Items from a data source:
####################

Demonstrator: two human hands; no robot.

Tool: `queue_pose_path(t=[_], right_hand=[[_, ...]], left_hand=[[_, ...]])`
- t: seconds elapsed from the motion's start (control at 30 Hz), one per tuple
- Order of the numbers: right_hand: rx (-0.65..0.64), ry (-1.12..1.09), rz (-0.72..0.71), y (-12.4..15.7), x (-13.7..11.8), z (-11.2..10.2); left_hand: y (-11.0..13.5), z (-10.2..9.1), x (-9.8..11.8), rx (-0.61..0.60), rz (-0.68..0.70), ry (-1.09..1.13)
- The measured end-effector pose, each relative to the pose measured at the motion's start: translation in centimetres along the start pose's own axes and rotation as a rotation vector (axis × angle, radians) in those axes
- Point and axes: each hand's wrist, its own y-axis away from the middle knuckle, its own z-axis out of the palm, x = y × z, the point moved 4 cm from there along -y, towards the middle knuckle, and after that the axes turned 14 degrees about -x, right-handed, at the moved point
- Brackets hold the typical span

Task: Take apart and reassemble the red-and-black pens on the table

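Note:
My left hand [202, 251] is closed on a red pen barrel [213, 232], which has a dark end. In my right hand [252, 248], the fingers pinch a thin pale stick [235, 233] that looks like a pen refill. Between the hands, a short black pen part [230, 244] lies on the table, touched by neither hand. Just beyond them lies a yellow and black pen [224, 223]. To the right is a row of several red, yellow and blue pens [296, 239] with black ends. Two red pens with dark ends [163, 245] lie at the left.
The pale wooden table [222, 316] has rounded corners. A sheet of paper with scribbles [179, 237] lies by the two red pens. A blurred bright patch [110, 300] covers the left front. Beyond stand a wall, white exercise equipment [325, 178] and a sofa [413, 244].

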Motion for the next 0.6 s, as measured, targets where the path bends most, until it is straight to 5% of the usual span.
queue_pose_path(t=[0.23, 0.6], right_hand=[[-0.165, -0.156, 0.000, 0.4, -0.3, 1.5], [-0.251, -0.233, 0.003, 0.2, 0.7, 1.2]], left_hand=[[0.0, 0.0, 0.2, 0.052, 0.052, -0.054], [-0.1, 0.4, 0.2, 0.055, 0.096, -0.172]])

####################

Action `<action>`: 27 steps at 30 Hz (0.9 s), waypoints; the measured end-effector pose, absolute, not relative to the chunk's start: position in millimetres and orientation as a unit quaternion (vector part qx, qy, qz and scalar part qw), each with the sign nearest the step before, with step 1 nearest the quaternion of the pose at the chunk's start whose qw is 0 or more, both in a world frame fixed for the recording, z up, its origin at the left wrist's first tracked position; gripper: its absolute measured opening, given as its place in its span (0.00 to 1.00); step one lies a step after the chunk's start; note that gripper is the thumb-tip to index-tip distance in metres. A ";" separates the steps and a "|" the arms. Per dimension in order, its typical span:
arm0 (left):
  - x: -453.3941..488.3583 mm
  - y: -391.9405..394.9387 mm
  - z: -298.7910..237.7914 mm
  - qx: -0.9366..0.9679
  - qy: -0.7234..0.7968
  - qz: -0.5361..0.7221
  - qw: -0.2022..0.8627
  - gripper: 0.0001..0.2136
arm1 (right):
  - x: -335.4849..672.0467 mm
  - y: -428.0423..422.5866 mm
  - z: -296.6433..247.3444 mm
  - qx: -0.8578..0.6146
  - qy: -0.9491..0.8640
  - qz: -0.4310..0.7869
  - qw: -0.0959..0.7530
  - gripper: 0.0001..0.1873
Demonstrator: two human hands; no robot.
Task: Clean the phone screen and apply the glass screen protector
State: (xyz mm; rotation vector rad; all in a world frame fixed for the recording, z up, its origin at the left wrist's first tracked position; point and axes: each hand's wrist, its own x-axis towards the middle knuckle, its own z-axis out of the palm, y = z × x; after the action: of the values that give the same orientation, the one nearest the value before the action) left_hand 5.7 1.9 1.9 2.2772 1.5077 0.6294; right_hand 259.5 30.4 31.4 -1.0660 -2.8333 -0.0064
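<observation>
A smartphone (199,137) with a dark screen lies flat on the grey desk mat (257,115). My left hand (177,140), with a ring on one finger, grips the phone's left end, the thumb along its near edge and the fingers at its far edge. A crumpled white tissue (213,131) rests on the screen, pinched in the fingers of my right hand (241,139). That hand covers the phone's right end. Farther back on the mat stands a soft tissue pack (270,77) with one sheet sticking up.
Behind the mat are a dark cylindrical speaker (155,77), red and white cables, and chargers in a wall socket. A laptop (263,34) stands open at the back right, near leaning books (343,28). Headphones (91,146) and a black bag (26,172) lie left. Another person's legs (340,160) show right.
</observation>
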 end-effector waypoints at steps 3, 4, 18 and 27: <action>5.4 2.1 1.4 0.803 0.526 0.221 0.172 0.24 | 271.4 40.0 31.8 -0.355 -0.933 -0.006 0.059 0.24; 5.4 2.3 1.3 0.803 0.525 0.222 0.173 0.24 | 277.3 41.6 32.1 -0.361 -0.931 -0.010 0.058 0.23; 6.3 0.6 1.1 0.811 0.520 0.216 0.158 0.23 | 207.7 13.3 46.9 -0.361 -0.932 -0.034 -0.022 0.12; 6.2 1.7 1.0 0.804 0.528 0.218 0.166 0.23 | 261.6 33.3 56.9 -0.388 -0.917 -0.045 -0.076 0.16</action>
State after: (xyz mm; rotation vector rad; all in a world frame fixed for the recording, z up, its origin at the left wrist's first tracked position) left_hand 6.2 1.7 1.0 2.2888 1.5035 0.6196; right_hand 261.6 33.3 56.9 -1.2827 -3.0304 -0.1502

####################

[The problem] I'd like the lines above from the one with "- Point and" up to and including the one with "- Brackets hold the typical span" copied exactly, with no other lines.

[Reply to the exercise]
- Point and axes: each hand's wrist, its own y-axis away from the middle knuckle, its own z-axis out of the palm, x = y × z, the point moved 4 cm from there along -y, towards the middle knuckle, and after that the axes turned 14 degrees about -x, right-handed, at the moved point
- Brackets hold the typical span

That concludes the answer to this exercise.